Two things, I think. We’ll get to those in a second, but let’s stick to the data for now. Two polls released over the last 48 hours have boosted Newsom and one of them is familiar to Trump fans. Remember Trafalgar, the firm that called Trump’s upsets in the midwest in 2016 and recognized that he would overperform the polling consensus last fall? They’ve earned a reputation for detecting the sentiments of “hidden” Republican voters who end up being overlooked by more well-known firms. But even Trafalgar has Newsom leading fairly comfortably in their new survey:

The other poll comes from the Public Policy Institute of California and sees an even bigger lead.

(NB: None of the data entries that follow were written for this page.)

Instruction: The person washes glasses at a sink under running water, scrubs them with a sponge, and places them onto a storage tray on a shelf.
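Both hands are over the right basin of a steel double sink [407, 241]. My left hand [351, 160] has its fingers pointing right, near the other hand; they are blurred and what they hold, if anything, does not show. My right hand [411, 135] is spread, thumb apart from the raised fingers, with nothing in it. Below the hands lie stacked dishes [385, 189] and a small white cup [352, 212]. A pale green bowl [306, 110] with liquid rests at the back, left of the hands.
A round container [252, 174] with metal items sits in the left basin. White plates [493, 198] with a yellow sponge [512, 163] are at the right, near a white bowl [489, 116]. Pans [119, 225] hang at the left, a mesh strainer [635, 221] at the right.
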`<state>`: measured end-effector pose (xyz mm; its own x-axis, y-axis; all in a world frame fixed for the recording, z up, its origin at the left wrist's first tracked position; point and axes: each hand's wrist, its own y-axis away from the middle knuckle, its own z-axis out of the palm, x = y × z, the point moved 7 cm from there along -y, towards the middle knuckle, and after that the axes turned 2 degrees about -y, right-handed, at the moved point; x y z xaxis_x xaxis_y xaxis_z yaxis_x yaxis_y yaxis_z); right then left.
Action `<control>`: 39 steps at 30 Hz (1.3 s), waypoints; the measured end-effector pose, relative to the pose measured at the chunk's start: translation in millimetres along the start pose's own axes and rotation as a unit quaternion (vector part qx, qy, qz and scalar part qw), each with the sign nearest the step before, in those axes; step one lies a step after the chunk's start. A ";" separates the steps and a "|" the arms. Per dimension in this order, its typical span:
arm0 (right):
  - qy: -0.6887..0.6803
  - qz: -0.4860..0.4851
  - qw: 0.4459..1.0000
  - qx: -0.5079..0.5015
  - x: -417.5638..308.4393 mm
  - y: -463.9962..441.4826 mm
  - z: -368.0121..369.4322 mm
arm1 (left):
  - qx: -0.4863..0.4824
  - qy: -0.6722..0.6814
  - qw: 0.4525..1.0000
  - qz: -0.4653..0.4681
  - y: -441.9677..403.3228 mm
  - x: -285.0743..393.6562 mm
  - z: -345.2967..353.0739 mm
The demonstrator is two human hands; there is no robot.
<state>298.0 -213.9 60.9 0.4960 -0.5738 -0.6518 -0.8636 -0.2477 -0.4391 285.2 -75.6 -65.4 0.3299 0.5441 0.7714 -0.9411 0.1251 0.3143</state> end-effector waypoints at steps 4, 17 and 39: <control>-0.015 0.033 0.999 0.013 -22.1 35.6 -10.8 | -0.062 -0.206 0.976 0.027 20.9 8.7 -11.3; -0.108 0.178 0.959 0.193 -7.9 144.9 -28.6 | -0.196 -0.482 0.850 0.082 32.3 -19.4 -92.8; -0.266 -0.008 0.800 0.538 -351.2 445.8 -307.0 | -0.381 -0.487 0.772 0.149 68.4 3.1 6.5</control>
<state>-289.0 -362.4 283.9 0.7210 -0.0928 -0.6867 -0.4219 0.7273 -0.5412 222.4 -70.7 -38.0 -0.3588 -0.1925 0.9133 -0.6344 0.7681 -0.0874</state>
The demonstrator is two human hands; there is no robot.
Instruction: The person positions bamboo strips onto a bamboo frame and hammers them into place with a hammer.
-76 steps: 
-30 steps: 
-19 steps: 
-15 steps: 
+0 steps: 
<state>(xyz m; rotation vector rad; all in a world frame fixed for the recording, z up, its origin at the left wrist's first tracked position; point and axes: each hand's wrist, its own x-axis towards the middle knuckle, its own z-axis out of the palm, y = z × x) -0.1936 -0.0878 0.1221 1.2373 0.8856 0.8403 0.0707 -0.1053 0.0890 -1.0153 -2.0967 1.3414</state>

Note the Latino numbers:

Democrats are terrified that Newsom will underperform with Latinos in California, not just because that would put him at risk of losing but because it would validate their fear that the GOP has made durable gains with that group after Trump improved with them last November. If Latinos let Newsom down, Dems will have a five-alarm fire on their hands in the midterms. A YouGov poll taken in early August found California Latinos evenly split on the recall question, an ominous sign for lefties. But PPIC has them breaking strongly towards Newsom now, 66/27. They also have his job approval at 65/29 among that demographic (and 53/43 among the total population). Whatever he’s been doing over the past month seems to be working.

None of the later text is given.